● **Exercise requirements**
Each line below needs to be printed again exactly.

(Collection entries)
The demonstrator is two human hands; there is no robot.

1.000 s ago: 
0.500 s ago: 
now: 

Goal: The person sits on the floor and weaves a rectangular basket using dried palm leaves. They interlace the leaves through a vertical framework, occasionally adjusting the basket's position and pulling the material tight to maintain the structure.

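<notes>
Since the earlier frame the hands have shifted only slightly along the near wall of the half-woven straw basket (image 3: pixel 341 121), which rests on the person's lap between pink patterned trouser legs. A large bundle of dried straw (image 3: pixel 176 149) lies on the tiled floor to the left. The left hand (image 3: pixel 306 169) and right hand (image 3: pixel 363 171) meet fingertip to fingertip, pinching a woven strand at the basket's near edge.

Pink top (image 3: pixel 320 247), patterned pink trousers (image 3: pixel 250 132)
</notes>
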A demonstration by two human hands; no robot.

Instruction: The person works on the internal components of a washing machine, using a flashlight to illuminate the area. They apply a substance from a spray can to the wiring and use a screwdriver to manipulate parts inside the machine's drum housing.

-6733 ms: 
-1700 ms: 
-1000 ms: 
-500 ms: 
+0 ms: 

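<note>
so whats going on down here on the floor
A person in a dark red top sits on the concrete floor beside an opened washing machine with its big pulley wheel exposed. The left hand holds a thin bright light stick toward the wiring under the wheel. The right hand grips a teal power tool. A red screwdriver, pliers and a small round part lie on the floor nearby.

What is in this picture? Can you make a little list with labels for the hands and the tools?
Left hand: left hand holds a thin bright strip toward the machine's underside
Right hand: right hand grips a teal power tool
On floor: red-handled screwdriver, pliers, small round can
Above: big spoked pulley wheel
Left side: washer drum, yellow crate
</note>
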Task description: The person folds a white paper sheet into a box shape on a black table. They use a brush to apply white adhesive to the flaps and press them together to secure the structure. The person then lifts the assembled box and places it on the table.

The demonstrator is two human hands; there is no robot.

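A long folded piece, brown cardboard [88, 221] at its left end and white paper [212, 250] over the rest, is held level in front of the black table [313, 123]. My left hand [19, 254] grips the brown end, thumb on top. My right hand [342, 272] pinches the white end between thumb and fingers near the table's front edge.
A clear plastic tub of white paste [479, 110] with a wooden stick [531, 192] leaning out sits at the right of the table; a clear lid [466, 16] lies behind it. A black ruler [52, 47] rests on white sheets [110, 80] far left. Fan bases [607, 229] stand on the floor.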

● **Response**
The demonstrator is two human hands; there is no robot.

1.000 s ago: 
0.500 s ago: 
now: 

Goal: The person sits on the floor and weaves a rectangular basket using dried palm leaves. They interlace the leaves through a vertical framework, occasionally adjusting the basket's position and pulling the material tight to maintain the structure.

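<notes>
Since the earlier frame the hands have shifted only slightly along the near wall of the half-woven straw basket (image 3: pixel 341 121), which rests on the person's lap between pink patterned trouser legs. A large bundle of dried straw (image 3: pixel 176 149) lies on the tiled floor to the left. The left hand (image 3: pixel 306 169) and right hand (image 3: pixel 363 171) meet fingertip to fingertip, pinching a woven strand at the basket's near edge.

Pink top (image 3: pixel 320 247), patterned pink trousers (image 3: pixel 250 132)
</notes>
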A demonstration by two human hands; no robot.

Instruction: The person works on the internal components of a washing machine, using a flashlight to illuminate the area. They apply a substance from a spray can to the wiring and use a screwdriver to manipulate parts inside the machine's drum housing.

-6733 ms: 
-1700 ms: 
-1000 ms: 
-500 ms: 
+0 ms: 

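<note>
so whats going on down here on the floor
A person in a dark red top sits on the concrete floor beside an opened washing machine with its big pulley wheel exposed. The left hand holds a thin bright light stick toward the wiring under the wheel. The right hand grips a teal power tool. A red screwdriver, pliers and a small round part lie on the floor nearby.

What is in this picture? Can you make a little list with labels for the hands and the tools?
Left hand: left hand holds a thin bright strip toward the machine's underside
Right hand: right hand grips a teal power tool
On floor: red-handled screwdriver, pliers, small round can
Above: big spoked pulley wheel
Left side: washer drum, yellow crate
</note>
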Task description: The person folds a white paper sheet into a box shape on a black table. They use a brush to apply white adhesive to the flaps and press them together to secure the structure. The person then lifts the assembled box and places it on the table.

The demonstrator is two human hands; there is no robot.

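A long folded piece, brown cardboard [88, 221] at its left end and white paper [212, 250] over the rest, is held level in front of the black table [313, 123]. My left hand [19, 254] grips the brown end, thumb on top. My right hand [342, 272] pinches the white end between thumb and fingers near the table's front edge.
A clear plastic tub of white paste [479, 110] with a wooden stick [531, 192] leaning out sits at the right of the table; a clear lid [466, 16] lies behind it. A black ruler [52, 47] rests on white sheets [110, 80] far left. Fan bases [607, 229] stand on the floor.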

This answer is complete as it stands.